** EXERCISE DETAILS **
Tally the lines of the listing that contain the string "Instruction". Give the number and nothing else.
--- START ---
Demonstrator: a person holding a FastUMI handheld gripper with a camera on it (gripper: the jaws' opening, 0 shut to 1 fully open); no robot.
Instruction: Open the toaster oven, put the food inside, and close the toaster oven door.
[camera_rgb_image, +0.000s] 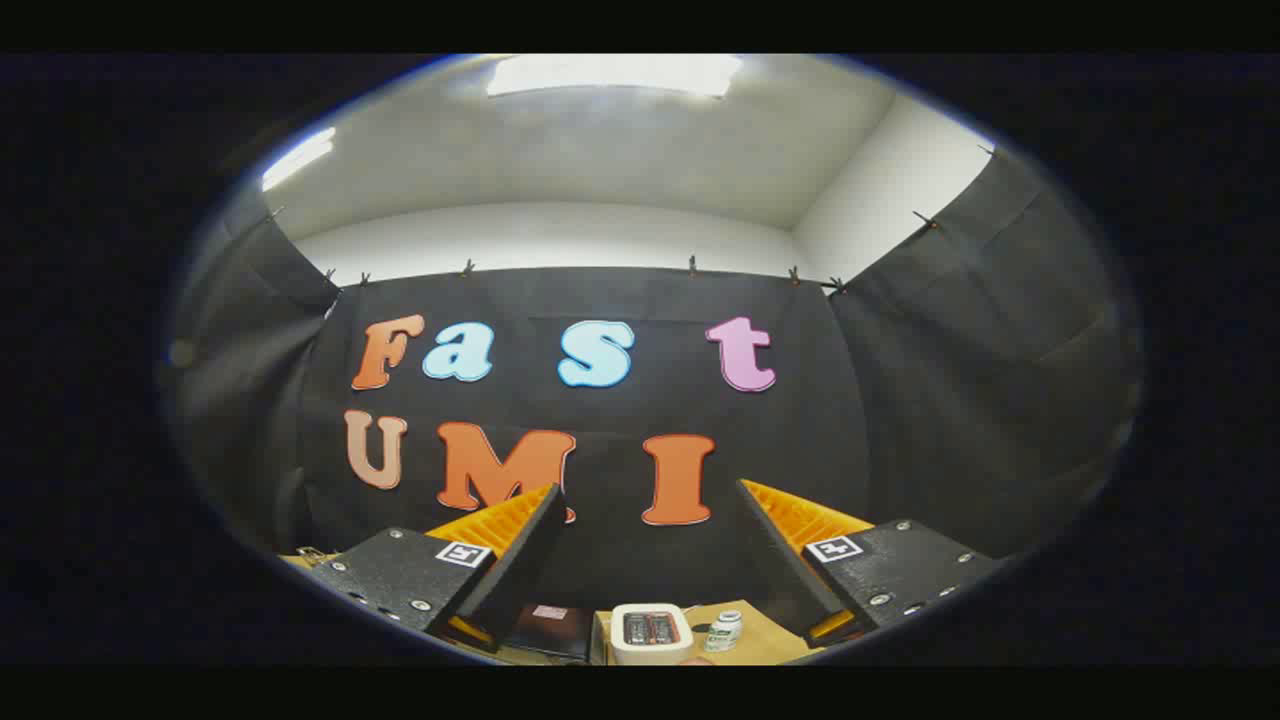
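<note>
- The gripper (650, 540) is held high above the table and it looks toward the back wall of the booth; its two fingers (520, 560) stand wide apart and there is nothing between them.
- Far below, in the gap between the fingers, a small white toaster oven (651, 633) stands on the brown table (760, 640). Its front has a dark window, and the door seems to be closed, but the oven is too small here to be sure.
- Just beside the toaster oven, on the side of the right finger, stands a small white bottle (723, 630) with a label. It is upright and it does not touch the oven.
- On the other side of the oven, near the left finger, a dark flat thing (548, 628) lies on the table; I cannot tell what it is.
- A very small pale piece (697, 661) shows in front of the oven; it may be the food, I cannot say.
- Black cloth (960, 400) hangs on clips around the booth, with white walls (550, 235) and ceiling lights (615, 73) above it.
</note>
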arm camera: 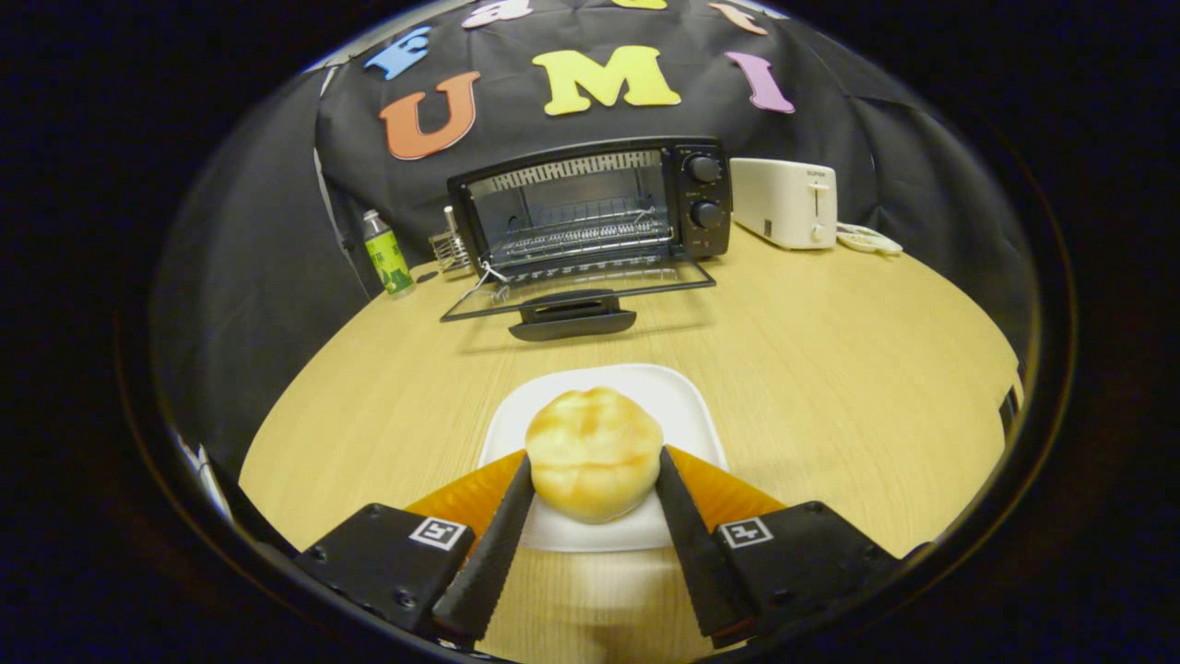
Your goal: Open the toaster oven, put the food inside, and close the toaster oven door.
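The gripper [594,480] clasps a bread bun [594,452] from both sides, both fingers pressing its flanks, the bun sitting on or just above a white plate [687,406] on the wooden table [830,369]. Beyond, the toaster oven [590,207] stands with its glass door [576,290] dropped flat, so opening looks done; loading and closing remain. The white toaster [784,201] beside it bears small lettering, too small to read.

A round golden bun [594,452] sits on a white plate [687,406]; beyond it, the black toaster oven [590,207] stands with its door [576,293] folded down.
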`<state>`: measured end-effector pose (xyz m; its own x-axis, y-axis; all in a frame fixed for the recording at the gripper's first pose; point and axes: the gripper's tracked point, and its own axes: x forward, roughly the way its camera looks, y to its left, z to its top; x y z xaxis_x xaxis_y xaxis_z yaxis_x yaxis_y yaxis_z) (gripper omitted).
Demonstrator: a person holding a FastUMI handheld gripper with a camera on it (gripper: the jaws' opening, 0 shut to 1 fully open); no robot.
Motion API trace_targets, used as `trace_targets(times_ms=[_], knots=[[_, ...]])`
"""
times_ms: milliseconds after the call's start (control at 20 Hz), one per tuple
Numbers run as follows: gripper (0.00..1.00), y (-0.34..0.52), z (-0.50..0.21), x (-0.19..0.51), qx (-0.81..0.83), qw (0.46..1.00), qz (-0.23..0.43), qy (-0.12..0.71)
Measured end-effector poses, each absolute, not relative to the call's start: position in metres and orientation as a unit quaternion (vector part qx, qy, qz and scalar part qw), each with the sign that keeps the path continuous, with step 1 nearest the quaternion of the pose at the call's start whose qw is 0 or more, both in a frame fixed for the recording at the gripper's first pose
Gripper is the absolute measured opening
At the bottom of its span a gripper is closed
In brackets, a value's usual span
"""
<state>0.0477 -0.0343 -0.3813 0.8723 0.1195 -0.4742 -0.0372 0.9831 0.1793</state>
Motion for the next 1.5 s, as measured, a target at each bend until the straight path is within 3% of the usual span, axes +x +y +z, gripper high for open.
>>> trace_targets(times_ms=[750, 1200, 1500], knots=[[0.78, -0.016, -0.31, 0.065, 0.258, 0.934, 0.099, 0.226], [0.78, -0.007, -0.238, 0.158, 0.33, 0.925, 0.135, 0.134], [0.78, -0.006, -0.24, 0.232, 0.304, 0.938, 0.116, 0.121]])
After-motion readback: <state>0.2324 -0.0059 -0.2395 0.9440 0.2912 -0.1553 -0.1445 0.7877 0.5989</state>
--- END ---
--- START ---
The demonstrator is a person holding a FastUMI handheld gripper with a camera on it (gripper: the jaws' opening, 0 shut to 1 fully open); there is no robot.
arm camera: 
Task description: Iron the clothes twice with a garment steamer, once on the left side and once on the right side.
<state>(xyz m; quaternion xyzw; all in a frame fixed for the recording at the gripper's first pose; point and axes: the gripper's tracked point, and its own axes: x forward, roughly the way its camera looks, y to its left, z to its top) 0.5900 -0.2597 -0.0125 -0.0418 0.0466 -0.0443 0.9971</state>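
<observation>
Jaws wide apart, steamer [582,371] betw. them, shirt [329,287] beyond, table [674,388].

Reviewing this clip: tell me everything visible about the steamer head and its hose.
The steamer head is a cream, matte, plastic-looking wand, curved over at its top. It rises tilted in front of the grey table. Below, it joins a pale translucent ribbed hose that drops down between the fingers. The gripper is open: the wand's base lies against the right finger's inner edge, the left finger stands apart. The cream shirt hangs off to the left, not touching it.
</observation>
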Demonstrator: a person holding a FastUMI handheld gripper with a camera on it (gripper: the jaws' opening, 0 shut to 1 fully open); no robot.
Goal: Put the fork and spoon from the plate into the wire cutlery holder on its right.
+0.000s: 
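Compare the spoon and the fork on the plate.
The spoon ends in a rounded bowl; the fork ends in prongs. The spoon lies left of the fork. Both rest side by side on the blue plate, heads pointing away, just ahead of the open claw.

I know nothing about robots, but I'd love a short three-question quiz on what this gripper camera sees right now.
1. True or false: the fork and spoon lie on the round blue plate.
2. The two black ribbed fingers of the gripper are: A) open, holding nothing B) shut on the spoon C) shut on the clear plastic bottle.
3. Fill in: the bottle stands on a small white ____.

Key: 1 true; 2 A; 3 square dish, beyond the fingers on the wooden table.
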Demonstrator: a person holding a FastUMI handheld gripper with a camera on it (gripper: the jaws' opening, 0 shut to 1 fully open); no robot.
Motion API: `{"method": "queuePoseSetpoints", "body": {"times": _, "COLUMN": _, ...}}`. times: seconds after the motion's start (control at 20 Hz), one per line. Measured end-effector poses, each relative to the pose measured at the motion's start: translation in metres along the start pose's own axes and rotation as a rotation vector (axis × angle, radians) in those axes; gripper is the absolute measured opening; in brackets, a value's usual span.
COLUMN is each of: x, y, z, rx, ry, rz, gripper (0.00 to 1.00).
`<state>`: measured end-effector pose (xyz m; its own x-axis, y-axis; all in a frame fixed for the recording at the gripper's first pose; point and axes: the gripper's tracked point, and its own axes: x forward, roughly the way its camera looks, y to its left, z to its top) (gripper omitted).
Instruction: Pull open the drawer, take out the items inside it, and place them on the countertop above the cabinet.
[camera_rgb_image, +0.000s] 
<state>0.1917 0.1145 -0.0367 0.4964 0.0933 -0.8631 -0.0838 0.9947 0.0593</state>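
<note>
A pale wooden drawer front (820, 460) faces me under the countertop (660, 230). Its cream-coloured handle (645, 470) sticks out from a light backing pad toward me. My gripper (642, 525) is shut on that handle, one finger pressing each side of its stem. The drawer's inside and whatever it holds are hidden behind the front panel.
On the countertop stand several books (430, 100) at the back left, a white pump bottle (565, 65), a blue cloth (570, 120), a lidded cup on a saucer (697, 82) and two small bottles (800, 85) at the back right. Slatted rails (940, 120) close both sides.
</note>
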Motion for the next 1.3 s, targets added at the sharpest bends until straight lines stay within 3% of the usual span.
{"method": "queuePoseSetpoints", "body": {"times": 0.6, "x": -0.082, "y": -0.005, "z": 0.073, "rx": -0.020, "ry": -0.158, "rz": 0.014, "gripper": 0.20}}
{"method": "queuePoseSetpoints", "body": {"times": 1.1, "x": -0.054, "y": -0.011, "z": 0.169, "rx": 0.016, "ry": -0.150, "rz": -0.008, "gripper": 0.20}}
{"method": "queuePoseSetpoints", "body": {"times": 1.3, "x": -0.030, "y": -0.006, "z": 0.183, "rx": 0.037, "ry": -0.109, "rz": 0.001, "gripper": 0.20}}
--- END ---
** EXERCISE ANSWER **
2